If you use any Generative AI tool for your submitted work (e.g., ChatGPT, Github Copilot, Claude), you must cite it and submit a detailed statement describing its use, as well as a log of the chat where you used it.

You may not use AI tools for:

  • Copying AI-generated prose or non-trivial code chunks – this is plagiarism
  • Writing whole assignments or code files
  • Writing large chunks of an assignment or code
  • Using AI without citing it in your assignment

Inappropriate use of Generative AI may result in penalties on grades or referral to disciplinary authorities. If you have any question about appropriate use of AI applications for course work, please contact the instructors in their office hours.

Language of Submission

In accord with McGill University’s Charter of Students’ Rights, students in this course have the right to submit in English or in French any written work that is to be graded.

Academic Integrity

McGill University values academic integrity. Therefore, all students must understand the meaning and consequences of cheating, plagiarism and other academic offences under the Code of Student Conduct and Disciplinary Procedures (see www.mcgill.ca/students/srr/honest/ for more information)

Inclusivity

As the instructors of this course we endeavor to provide an inclusive learning environment.

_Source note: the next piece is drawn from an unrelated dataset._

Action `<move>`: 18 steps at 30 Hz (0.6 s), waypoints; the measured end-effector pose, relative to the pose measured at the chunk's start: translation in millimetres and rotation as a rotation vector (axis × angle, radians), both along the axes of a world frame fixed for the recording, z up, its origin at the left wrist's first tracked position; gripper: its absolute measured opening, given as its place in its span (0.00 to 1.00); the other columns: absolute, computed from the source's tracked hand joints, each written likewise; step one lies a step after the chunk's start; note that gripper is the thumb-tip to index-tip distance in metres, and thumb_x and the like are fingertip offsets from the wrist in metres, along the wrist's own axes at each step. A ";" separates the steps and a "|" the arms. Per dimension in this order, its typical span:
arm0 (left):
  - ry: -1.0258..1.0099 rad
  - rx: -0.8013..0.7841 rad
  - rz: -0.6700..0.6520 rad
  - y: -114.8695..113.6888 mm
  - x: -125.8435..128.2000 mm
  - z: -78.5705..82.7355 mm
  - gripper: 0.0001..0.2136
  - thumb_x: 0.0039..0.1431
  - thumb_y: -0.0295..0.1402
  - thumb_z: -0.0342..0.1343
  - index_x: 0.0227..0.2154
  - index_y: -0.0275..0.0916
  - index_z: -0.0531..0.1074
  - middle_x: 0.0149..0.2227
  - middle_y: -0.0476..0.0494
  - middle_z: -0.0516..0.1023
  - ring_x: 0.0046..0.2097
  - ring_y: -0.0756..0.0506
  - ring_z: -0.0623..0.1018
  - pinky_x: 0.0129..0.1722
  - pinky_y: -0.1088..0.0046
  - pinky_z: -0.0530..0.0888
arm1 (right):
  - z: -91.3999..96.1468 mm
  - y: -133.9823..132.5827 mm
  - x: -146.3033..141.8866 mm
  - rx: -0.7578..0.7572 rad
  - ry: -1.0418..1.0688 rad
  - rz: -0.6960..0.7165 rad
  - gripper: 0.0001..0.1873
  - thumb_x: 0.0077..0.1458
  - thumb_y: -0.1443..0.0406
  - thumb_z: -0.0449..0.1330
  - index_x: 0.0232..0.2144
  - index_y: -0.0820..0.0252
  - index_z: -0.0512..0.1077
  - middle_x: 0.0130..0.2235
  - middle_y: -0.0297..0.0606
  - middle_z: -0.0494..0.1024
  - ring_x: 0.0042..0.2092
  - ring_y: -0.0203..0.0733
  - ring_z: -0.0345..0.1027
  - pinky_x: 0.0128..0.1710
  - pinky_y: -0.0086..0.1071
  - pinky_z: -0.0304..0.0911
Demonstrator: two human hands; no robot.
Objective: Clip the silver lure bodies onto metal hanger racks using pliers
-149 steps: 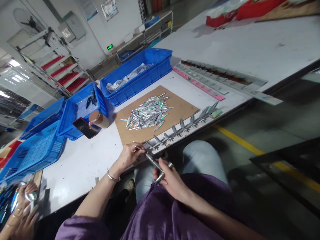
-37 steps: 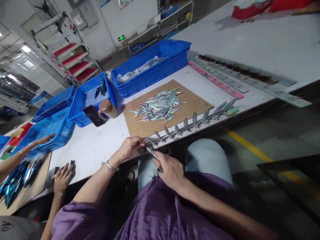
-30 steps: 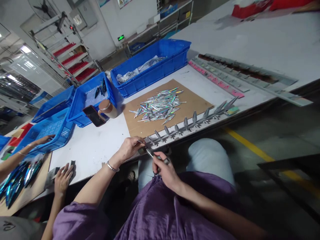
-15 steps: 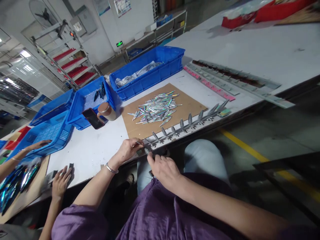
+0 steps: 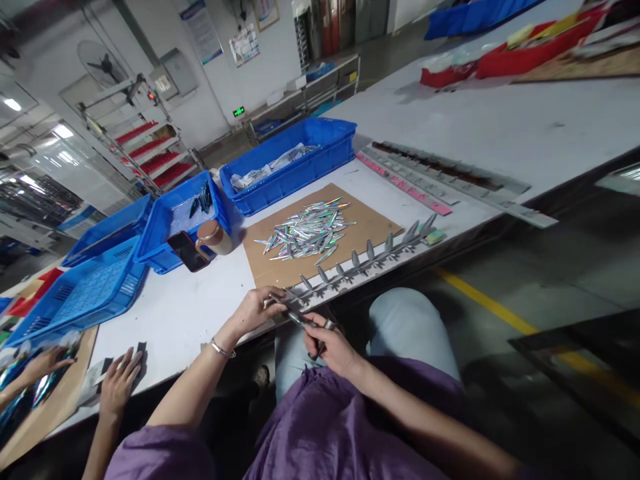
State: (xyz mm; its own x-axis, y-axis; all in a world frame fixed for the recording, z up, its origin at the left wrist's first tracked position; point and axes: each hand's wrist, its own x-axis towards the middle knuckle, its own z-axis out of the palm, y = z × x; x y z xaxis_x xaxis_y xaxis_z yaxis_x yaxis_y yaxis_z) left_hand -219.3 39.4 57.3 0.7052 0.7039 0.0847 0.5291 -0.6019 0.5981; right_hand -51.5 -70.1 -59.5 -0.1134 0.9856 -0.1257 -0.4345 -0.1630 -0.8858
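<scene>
- The white desk (image 5: 175,320) runs across the view, carrying nearly everything.
- A long blue crate (image 5: 300,179) with pale slim pieces and wrapping stands at the back; left of it, a second blue crate (image 5: 155,260) holds a few dark pieces.
- Brown cardboard (image 5: 367,227) lies flat in front of the long crate.
- Notched metal strips (image 5: 470,183), one pink, lie to the right.
- A row of gray leaf-shaped pieces (image 5: 355,259) follows the near edge, beside the cardboard.
- A pile of shiny slivers (image 5: 310,230) sits on the cardboard.
- The left hand (image 5: 255,310), at the row's left end, has fingertips drawn together on a slim gray piece (image 5: 275,297), mostly hidden.
- The right hand (image 5: 327,343), just below, is curled closed around a metal tool (image 5: 296,317) pointing toward the left fingertips; whether it touches the piece I can't tell.
- A co-worker's hand (image 5: 117,383) rests at far left.
- A mug (image 5: 214,237) stands beside a tilted phone (image 5: 187,252).
</scene>
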 end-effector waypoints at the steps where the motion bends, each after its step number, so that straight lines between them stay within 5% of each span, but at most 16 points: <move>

However, if you experience barriers to learning in this course, do not hesitate to discuss them with one of us, or the Student Accessibility and Achievement office. Note that accommodation requests for a given problem set must be made before the problem set is due.

Extraordinary Circumstances

In the event of extraordinary circumstances beyond the control of McGill University, assessment tasks in a course are subject to change, provided students are sent adequate and timely communications regarding the change.